Work order: Write the listing below out again exactly, dropping the images.

'''

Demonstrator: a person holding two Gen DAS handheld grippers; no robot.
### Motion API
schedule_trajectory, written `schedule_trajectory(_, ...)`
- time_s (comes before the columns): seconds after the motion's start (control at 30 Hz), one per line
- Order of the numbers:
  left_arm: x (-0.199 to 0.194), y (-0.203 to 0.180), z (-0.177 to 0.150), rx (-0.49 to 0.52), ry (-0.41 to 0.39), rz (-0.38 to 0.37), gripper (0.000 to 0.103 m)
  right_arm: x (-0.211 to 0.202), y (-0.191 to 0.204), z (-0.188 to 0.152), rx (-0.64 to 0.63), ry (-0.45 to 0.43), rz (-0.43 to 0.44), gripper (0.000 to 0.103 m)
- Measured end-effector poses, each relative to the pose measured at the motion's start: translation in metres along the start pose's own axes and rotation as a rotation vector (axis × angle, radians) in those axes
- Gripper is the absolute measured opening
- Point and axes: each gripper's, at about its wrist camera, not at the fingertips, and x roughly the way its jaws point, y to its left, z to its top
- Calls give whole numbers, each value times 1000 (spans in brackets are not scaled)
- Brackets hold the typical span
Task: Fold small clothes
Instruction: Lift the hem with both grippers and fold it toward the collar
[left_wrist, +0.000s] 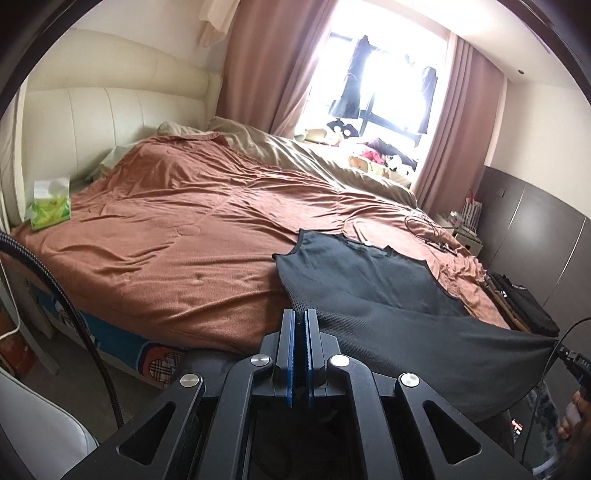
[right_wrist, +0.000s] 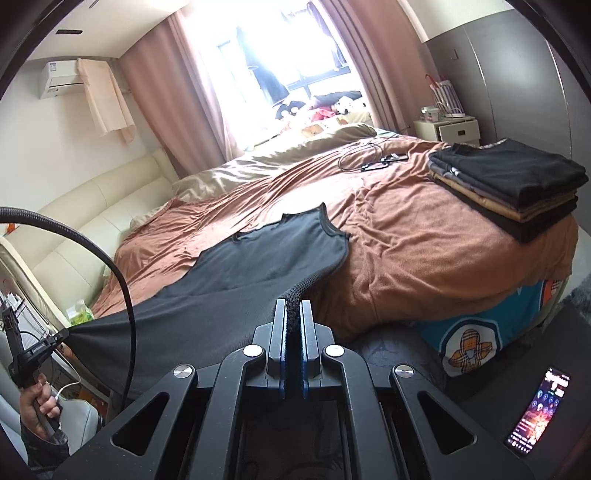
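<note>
Rust-brown bedding covers the bed (left_wrist: 177, 236), and on it, near the foot edge, lies the upper part of a dark sleeveless top (left_wrist: 369, 273), neckline toward the window. Its hem end hangs off the bed, stretched between the two tools. The left gripper (left_wrist: 300, 325) has its fingers pressed together on one hem corner; the right gripper (right_wrist: 293, 314) pinches the other corner, where mesh fabric is bunched between the blue pads (the weave is easy to see there). A stack of folded clothes (right_wrist: 509, 184) sits at the bed corner, well apart from the top, and a cable (right_wrist: 369, 158) lies beyond it.

The step in hand seems to be spreading the garment flat before the first fold. To do it well, I think both corners should keep equal tension and equal height, so the hem stays straight. The cloth is thin and stretchy, so a hard pull could drag the shoulders out of shape. Lowering the hem onto the bedding slowly, away from the folded stack, should leave fewer wrinkles.
</note>
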Motion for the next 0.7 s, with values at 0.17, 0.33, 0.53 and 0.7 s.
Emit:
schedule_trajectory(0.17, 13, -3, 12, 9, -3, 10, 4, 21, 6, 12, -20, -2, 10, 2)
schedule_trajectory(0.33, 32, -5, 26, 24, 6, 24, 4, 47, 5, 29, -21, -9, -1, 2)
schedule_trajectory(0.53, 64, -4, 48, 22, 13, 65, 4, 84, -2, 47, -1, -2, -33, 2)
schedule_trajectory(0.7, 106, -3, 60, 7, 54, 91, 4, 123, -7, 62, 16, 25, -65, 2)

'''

Worked solution:
Demonstrator: a person holding two Gen DAS handheld grippers; no robot.
### Motion API
schedule_trajectory, written `schedule_trajectory(_, ...)`
- time_s (comes before the columns): seconds after the motion's start (control at 30 Hz), one per line
- Order of the numbers:
  left_arm: x (-0.199 to 0.194), y (-0.203 to 0.180), z (-0.177 to 0.150), rx (-0.49 to 0.52), ry (-0.41 to 0.39), rz (-0.38 to 0.37), gripper (0.000 to 0.103 m)
  right_arm: x (-0.211 to 0.202), y (-0.191 to 0.204), z (-0.188 to 0.152), rx (-0.64 to 0.63), ry (-0.45 to 0.43), rz (-0.43 to 0.44), gripper (0.000 to 0.103 m)
- Measured end-effector poses, each relative to the pose measured at the motion's start: translation in metres along the start pose's own axes and rotation as a rotation vector (axis × angle, radians) in those axes
- Gripper is the absolute measured opening
- Point and axes: each gripper's, at about its wrist camera, not at the fingertips, and x roughly the way its jaws point, y to its left, z to its top
- Calls give whole numbers, each value times 1000 (spans in brackets are not scaled)
- Brackets hold the typical span
Task: Fold small clothes
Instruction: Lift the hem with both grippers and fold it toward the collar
[left_wrist, +0.000s] 
[right_wrist, +0.000s] 
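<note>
Rust-brown bedding covers the bed (left_wrist: 177, 236), and on it, near the foot edge, lies the upper part of a dark sleeveless top (left_wrist: 369, 273), neckline toward the window. Its hem end hangs off the bed, stretched between the two tools. The left gripper (left_wrist: 300, 325) has its fingers pressed together on one hem corner; the right gripper (right_wrist: 293, 314) pinches the other corner, where mesh fabric is bunched between the blue pads (the weave is easy to see there). A stack of folded clothes (right_wrist: 509, 184) sits at the bed corner, well apart from the top, and a cable (right_wrist: 369, 158) lies beyond it.

The step in hand seems to be spreading the garment flat before the first fold. To do it well, I think both corners should keep equal tension and equal height, so the hem stays straight. The cloth is thin and stretchy, so a hard pull could drag the shoulders out of shape. Lowering the hem onto the bedding slowly, away from the folded stack, should leave fewer wrinkles.
</note>
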Motion for the next 0.7 s, with values at 0.17, 0.33, 0.53 and 0.7 s.
Emit:
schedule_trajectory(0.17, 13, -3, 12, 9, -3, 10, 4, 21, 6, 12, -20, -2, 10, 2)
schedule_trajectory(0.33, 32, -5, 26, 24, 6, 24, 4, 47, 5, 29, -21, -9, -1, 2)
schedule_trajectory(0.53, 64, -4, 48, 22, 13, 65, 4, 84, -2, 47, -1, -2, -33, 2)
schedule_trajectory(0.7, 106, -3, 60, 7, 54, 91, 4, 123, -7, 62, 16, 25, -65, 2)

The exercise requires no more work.